Won’t recuse from hearing Ponmudy graft case: Madras High Court Judge
“The court observes that suo motu revisions have been looked upon in some quarters as a sort of witch hunt spearheaded by one judge.
CHENNAI: Justice N Anand Venkatesh of the Madras High Court on Thursday rejected the plea of Tamil Nadu government and Higher Education Minister K Ponmudy seeking his recusal from hearing a suo motu revision of a trial court’s order acquitting the minister in a graft case. “The revision reflects the voice of the institution, not that of an individual judge,” the court said.

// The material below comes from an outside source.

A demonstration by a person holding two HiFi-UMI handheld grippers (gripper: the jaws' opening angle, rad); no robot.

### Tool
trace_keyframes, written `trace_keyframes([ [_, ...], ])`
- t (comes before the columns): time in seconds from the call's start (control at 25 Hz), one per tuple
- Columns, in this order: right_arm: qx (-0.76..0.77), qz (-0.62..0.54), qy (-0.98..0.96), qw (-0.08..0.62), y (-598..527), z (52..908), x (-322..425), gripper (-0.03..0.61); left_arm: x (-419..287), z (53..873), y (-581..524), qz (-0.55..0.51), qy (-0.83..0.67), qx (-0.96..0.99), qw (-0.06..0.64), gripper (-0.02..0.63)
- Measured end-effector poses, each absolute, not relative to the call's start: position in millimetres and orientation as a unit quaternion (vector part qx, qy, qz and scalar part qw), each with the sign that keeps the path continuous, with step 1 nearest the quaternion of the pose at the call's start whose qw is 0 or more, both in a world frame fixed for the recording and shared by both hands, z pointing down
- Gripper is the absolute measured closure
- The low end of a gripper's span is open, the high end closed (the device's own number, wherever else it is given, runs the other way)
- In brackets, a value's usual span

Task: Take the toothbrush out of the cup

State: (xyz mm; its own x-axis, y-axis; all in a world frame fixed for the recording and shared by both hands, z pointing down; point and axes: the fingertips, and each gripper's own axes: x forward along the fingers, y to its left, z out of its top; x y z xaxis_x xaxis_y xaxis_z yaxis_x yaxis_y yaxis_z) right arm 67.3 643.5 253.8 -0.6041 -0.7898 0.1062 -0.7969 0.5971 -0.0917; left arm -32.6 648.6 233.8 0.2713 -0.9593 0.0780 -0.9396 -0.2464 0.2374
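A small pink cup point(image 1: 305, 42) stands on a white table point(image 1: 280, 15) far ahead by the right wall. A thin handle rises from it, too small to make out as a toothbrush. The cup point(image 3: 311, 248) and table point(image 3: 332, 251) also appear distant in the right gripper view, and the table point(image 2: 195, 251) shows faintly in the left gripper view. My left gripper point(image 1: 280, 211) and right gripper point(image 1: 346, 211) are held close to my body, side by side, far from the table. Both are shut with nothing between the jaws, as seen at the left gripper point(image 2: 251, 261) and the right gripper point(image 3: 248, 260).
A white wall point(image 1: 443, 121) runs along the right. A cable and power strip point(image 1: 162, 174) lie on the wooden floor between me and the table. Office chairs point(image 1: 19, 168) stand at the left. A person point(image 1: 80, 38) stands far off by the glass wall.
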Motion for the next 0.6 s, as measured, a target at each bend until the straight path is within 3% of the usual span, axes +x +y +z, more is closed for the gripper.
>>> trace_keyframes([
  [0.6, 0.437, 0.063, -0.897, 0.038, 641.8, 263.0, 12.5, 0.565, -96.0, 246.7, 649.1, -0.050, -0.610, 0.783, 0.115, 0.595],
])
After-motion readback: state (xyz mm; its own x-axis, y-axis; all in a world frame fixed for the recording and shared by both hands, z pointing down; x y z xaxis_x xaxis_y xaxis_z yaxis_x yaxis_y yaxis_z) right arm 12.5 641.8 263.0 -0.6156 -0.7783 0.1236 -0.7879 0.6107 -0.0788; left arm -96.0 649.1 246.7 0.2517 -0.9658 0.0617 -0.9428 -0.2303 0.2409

“The court observes that suo motu revisions have been looked upon in some quarters as a sort of witch hunt spearheaded by one judge. It is, therefore, necessary to remind all concerned that these suo motu revisions have been exercised not by one judge but by the HC as an institution to ensure that the streams of criminal justice are not subverted and remain pure and unsullied,” the judge said. “Decision-making by the HC is an institutional action and not the action of any particular judge,” he added. The judge also rejected allegations of bias regarding his caustic remarks.
Notice was issued to hear accused in the case, says HC
The judge said the objection of bias can only be raised at the instance of a person who has suffered or is likely to suffer an adverse adjudication.

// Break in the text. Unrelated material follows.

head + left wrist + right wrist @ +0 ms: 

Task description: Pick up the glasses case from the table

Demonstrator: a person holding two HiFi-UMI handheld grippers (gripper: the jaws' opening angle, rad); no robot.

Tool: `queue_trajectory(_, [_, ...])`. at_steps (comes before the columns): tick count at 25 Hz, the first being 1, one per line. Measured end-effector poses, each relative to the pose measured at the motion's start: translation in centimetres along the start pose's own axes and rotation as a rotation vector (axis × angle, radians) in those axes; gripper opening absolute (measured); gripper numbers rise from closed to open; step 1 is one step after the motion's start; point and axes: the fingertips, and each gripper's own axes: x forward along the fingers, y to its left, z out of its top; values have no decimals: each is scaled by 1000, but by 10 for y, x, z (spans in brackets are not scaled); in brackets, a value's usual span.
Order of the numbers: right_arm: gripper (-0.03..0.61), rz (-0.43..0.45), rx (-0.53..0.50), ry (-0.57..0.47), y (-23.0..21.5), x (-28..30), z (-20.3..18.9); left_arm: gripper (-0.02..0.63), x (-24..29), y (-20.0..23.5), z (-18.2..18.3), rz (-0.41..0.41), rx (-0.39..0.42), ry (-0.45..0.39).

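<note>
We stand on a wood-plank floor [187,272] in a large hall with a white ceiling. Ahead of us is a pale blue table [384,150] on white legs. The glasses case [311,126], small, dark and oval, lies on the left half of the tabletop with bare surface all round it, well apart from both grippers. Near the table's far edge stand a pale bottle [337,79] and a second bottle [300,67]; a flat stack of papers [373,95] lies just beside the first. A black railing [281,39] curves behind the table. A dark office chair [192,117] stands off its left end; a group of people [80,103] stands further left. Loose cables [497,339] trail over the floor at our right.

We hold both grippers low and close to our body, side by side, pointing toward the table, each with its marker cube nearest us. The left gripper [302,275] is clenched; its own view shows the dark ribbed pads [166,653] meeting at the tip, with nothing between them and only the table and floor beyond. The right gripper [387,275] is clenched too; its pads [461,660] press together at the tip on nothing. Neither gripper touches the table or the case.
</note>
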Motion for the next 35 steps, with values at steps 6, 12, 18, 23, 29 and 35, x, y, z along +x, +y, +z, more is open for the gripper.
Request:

Even if the order of the special court is to be set aside, the direct beneficiary would be the state because it would achieve the same result that it may want through filing an appeal, he said.
He also said it is a ‘mystery’ as to why the mighty state is shooting a plea of bias aimed at him ‘from the shoulders of the accused’; and the plea of bias is ‘completely misconceived’.Referring to the argument that the suo motu revision has taken away the right of the state to go for an appeal, the judge said the revision would actually support the state and serve the same purpose.

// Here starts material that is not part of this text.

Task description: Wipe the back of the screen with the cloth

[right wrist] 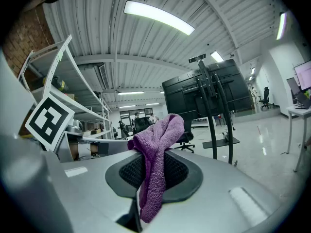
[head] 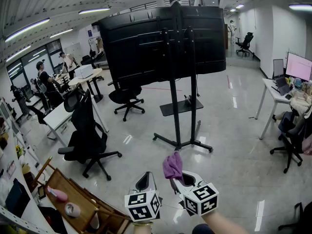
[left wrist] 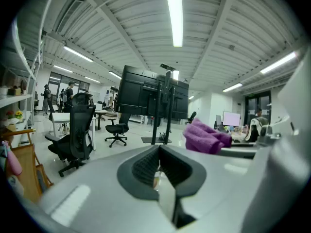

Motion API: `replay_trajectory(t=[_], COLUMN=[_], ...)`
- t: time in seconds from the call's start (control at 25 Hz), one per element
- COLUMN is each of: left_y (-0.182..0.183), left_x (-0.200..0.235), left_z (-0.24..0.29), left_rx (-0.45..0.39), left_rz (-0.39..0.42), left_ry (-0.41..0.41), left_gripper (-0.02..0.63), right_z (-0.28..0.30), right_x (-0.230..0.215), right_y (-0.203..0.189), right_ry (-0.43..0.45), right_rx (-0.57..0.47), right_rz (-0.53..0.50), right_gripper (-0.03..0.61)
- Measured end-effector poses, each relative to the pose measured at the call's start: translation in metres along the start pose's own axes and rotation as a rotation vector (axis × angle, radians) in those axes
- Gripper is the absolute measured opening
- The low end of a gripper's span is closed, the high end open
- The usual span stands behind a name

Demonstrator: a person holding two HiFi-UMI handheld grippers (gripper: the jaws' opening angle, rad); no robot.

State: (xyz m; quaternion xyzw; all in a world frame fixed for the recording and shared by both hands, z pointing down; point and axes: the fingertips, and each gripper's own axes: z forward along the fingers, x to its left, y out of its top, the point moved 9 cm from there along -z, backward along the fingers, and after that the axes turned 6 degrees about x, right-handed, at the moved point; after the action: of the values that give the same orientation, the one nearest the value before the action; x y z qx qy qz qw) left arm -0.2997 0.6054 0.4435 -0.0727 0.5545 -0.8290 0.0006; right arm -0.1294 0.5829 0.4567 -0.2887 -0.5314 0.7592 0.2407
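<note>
The big black screen (head: 163, 43) shows its back on a black floor stand (head: 181, 106), a few steps ahead in the head view; it also appears as the screen (left wrist: 150, 97) in the left gripper view and the screen (right wrist: 209, 93) in the right gripper view. My right gripper (head: 178, 178) is shut on a purple cloth (head: 173, 165), which bunches above the jaws and hangs down as the cloth (right wrist: 156, 159). My left gripper (head: 145, 182) is shut with nothing in it, just left of the right one. The cloth (left wrist: 206, 137) shows at its right side.
A black office chair (head: 89, 138) stands left of the stand, another chair (head: 126, 96) under the screen's left end. White desks (head: 63, 111) line the left; a desk with monitors (head: 287, 79) is at right. A wooden rack (head: 73, 204) sits by my left.
</note>
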Motion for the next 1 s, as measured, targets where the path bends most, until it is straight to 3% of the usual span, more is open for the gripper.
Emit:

Explaining the revisional powers of the HC, he noted that the court has not exercised any of the appellate powers enumerated under Section 401(1) of CrPC nor has it set aside the acquittal order of the special court in Vellore; and so, the plea alleging violation of sections 401 (2) of CrPC necessarily fails.
Regarding the argument that notice was not served on the parties to hear them before passing orders, Justice Anand Venkatesh explained that the court, on August 10, 2023, initiated suo motu proceedings and issued notice to the accused with the view to afford an opportunity to hear them.
He said there is no substance in the plea that this court is disqualified to hear the matter in view of the observations made by it.